Seguiamo in particolare le vicende di Sara (Betty Gilpin), una donna in viaggio con il figlio Devin appena adolescente, per raggiungere il marito nell'immaginaria Crooks Springs. Non sarà un percorso semplice vista la natura difficile del territorio, e le lotte di potere interne, ma la donna sarà aiutata dal solitario Isaac (Taylor Kitsch).

Con American Primeval non abbiamo a che fare con qualcosa di molto originale, sia per la serialità in generale che per il genere western, però a me è sembrata una serie tv fatta bene. Infatti mi è parso che la storia, sebbene non guizzi di particolari colpi di scena, o ribaltamenti così innovativi, funzioni e che tutte le pedine in questo scacchiere sono ben gestite.
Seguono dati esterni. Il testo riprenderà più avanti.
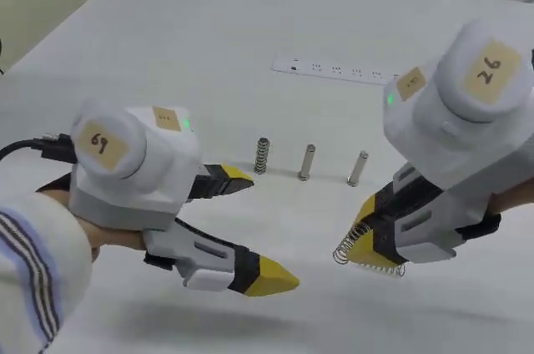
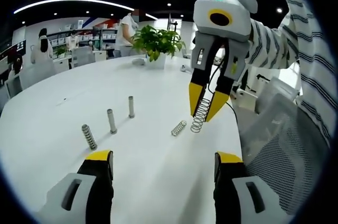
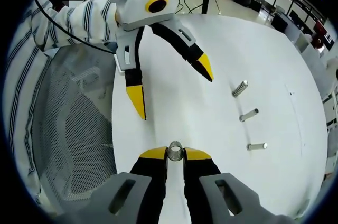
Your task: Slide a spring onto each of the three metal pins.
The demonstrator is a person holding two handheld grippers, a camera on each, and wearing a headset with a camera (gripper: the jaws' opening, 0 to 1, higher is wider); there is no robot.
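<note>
Currently the right gripper [image 1: 365, 241] is hanging low over the near right part of the white table [image 1: 209, 53]. Its jaws are clenching a spring [image 3: 175, 151] between their yellow tips. In the left gripper view that spring is poking out past the tips, down toward the tabletop. A loose spring [image 2: 178, 127] is lying flat on the table just beside it, on the side facing the pins.

The left gripper [image 1: 254, 226] is hovering over the near left part of the table. Its jaws are spread wide apart, released, and are pointing across toward the right gripper. A striped sleeve [image 1: 33, 279] is showing at the wrist behind it.

Three metal pins are standing upright in a row near the middle of the table, beyond both grippers. The left pin [image 1: 264, 143] is carrying a third spring [image 1: 261, 160] coiled around its shaft. The middle pin [image 1: 307, 162] and the right pin [image 1: 358, 168] are standing bare, well apart from the clenched spring.

Farther back, toward the far edge of the table, a white power strip [image 1: 334, 70] is lying flat. In the left gripper view a potted plant [image 2: 157, 42] is sitting at the distant edge of the table.
</note>
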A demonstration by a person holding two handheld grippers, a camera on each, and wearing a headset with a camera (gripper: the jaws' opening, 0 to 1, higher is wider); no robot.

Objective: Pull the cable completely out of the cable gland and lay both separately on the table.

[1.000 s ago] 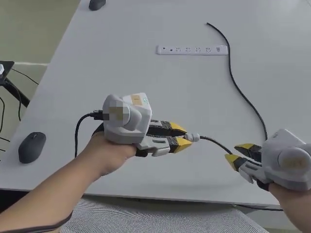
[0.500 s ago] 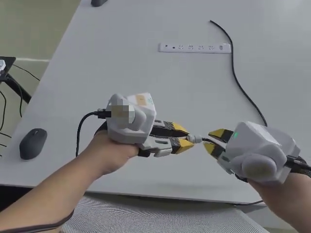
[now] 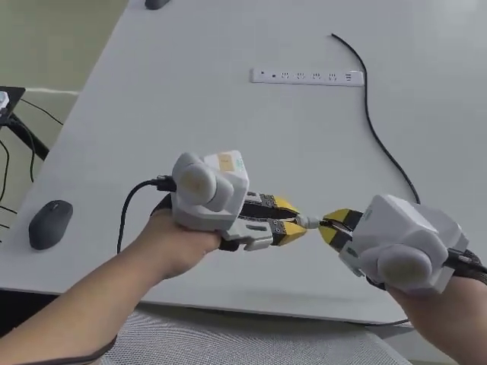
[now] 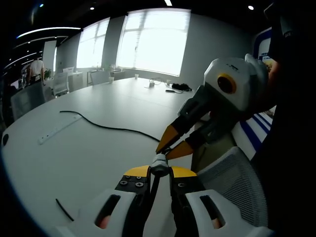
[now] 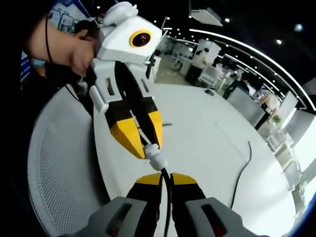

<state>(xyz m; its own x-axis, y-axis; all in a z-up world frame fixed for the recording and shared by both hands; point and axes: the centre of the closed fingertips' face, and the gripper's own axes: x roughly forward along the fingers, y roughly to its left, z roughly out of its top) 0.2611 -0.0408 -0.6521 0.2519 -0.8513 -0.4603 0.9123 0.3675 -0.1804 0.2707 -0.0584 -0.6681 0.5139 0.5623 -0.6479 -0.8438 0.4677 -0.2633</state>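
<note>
In the head view, my left gripper [image 3: 288, 221] is held above the white table's [image 3: 190, 99] front edge, shut on a small pale cable gland [image 3: 307, 222]. A black cable [image 3: 378, 141] leaves the gland's right end. My right gripper [image 3: 332, 226] is shut on it right beside the gland, and the rest trails away across the table. In the left gripper view the gland [image 4: 159, 163] sits between my yellow tips, with the right gripper [image 4: 169, 146] meeting it. In the right gripper view the cable [image 5: 167, 197] runs between my jaws up to the gland [image 5: 156, 157].
A white power strip [image 3: 306, 76] lies at the far middle of the table. One dark mouse [image 3: 50, 224] rests near the left edge and another [image 3: 156, 4] at the far end. A mesh chair [image 3: 251, 338] is below the front edge.
My right gripper has moved left along the cable, from well to the right of the gland to right beside it. The left gripper has held the gland nearly still.
</note>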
Come vi dicevo, ci troviamo a seguire personaggi differenti, che in qualche modo si trovano collegati fra di loro senza mai intrecciarsi troppo.
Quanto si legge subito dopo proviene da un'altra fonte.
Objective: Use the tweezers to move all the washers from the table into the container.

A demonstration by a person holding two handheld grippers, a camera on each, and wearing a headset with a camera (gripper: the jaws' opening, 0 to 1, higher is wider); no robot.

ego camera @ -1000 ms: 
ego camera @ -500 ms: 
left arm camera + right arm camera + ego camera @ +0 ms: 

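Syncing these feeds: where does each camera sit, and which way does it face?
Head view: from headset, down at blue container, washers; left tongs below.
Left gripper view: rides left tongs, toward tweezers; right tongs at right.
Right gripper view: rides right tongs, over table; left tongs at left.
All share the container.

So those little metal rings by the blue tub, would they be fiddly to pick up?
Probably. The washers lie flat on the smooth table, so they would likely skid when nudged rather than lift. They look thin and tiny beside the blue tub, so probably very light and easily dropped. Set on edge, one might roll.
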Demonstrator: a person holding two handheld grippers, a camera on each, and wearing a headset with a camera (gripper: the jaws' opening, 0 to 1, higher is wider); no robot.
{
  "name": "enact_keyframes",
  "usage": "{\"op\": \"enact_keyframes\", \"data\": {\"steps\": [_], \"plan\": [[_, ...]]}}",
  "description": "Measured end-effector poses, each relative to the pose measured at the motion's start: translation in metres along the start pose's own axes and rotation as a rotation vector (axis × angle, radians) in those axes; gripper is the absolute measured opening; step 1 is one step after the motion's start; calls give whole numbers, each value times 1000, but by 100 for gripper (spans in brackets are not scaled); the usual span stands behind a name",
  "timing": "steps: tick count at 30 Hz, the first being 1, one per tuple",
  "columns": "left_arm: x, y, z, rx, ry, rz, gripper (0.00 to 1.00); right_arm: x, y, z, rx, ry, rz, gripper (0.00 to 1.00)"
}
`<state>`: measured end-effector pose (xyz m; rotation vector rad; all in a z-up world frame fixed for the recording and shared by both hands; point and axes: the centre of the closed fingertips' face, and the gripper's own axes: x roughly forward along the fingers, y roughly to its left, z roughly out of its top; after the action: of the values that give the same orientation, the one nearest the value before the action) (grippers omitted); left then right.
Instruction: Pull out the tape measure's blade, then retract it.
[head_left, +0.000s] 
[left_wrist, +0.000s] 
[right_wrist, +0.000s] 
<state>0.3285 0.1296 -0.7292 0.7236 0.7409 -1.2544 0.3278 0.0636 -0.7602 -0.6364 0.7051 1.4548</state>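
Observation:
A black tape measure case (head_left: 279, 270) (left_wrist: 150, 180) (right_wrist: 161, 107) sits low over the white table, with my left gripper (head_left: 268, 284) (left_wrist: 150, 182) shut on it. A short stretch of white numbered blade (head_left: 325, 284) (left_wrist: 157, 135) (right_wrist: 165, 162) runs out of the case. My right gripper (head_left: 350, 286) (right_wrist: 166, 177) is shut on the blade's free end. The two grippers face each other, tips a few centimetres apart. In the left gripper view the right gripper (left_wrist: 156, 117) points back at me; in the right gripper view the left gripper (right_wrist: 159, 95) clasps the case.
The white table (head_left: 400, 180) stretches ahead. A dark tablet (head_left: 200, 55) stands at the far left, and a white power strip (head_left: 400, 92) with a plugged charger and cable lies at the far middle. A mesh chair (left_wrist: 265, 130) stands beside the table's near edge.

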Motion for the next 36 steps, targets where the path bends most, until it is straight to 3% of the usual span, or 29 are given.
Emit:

Il sapore di una storia vera sullo sfondo, ovvero la Guerra dello Utah ed il massacro di Mountain Meadows, danno ulteriore fascino alla serie, ma è comunque godibile già di suo.

A me American Primeval ha ricordato un po' The English, miniserie con Emily Blunt e disponibile su Paramount +, per le tematiche, pur avendo uno stile parzialmente diverso e soprattutto riuscendo ad essere molto più dinamica, ritmata e con i giusti momenti di suspense. È poi una miniserie autoconclusiva e composta da soli 6 episodi che non sbrodolano in durata. 
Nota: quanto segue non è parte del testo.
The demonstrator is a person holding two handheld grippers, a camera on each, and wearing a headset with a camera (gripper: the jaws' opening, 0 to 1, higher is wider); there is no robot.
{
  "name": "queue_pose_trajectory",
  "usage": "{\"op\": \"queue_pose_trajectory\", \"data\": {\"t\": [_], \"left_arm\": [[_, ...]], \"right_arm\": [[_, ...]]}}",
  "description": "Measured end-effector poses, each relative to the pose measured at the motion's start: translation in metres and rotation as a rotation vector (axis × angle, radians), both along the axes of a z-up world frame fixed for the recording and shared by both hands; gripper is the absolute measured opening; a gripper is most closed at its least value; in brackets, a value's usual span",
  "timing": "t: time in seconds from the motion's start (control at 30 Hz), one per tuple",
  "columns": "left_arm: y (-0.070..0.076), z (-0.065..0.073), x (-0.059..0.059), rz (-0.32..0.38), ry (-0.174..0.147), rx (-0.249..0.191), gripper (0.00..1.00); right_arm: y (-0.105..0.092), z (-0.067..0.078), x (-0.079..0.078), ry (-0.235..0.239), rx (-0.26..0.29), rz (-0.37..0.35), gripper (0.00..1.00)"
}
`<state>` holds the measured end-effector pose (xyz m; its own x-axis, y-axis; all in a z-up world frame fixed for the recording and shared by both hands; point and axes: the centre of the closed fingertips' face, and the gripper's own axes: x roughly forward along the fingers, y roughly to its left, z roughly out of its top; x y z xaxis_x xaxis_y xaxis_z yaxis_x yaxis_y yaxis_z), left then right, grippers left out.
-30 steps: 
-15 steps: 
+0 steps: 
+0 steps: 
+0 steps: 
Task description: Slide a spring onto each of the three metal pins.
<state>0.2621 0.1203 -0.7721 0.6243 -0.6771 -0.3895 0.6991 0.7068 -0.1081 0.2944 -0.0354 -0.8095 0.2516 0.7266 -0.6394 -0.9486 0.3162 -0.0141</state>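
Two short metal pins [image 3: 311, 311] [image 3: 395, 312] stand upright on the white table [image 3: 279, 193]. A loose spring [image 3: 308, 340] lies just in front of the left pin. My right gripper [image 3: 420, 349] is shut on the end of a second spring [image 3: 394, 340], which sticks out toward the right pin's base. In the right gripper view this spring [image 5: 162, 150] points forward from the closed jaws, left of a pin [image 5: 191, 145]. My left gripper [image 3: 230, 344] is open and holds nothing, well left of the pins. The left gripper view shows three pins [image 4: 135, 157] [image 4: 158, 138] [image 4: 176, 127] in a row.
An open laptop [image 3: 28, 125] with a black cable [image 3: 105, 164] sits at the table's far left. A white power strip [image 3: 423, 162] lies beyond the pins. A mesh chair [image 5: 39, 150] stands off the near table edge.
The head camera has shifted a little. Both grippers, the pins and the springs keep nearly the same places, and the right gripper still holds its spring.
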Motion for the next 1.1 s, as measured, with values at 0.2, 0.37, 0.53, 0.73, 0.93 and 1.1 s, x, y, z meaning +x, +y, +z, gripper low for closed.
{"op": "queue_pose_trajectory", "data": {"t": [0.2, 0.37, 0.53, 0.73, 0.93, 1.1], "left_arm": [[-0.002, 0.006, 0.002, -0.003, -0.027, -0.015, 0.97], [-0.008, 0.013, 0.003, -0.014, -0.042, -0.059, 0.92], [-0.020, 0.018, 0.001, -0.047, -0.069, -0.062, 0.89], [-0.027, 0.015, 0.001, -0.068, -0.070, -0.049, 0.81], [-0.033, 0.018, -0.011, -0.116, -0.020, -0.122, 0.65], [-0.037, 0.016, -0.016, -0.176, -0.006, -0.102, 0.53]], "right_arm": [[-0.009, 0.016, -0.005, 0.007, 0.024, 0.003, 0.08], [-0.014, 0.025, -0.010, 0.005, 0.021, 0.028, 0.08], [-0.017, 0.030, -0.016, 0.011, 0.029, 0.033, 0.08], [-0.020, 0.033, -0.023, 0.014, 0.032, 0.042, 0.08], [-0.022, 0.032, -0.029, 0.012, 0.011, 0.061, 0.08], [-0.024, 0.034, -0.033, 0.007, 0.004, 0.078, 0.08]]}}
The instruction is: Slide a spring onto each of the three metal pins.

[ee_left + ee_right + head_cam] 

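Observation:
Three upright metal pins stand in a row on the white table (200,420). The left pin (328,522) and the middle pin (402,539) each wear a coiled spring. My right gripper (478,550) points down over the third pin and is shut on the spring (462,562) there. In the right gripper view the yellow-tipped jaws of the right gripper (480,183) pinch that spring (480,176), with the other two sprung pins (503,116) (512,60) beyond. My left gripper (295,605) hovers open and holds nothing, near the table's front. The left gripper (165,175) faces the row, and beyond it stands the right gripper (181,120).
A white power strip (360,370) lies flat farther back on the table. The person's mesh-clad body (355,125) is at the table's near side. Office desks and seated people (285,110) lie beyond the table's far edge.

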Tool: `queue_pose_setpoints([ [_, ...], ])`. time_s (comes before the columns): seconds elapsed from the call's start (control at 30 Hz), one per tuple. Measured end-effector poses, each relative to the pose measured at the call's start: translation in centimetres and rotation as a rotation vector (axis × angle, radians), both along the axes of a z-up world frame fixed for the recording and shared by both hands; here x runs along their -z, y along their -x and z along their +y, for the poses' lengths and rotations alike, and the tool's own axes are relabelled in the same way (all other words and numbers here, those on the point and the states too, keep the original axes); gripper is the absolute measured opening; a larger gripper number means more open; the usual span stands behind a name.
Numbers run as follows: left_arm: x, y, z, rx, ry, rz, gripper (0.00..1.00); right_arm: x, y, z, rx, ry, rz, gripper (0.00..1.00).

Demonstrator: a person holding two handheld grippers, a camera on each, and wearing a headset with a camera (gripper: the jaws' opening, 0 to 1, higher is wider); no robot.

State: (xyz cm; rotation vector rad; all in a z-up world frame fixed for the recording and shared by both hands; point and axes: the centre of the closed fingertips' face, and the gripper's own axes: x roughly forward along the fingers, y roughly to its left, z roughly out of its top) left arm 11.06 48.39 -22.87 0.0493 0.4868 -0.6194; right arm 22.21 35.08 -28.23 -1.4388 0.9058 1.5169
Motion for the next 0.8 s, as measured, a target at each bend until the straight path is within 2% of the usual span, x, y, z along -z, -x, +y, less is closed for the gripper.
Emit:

Allo stesso tempo American Primeval è sicuramente adatta a chi invece il far-west lo apprezza, quello sporco, freddo, inospitale, fatto di violenza e senza delle regole scritte. Si ha la percezione di tensione, di paura, di inatteso, grazie anche ad una fotografia altrettanto fredda e desaturata, in coerenza con la vicenda che va a raccontare. Purtroppo, tocca ammetterlo, ogni tanto ci sono delle scene davvero troppo buie, il tipico approccio realista che adesso piace molto in fase di produzione, ma che è davvero fastidioso per lo spettatore. Ci sono anche momenti di violenza un po' splatter, più adatti a stomaci forti.

Il cast, in cui figura un altro volto noto come Shea Whigham, nei panni dell'esploratore americano realmente esistito Jim Bridger, è stato scelto bene e sono tutti bene impegnati in dei ruoli che hanno comunque una parabola ed una evoluzione. 
Così questa serie tv Netflix diventa un perfetto diversivo per chi come me non ama il genere western, ma non vuole fossilizzarsi sulle stesse storie e gli stessi contenuti.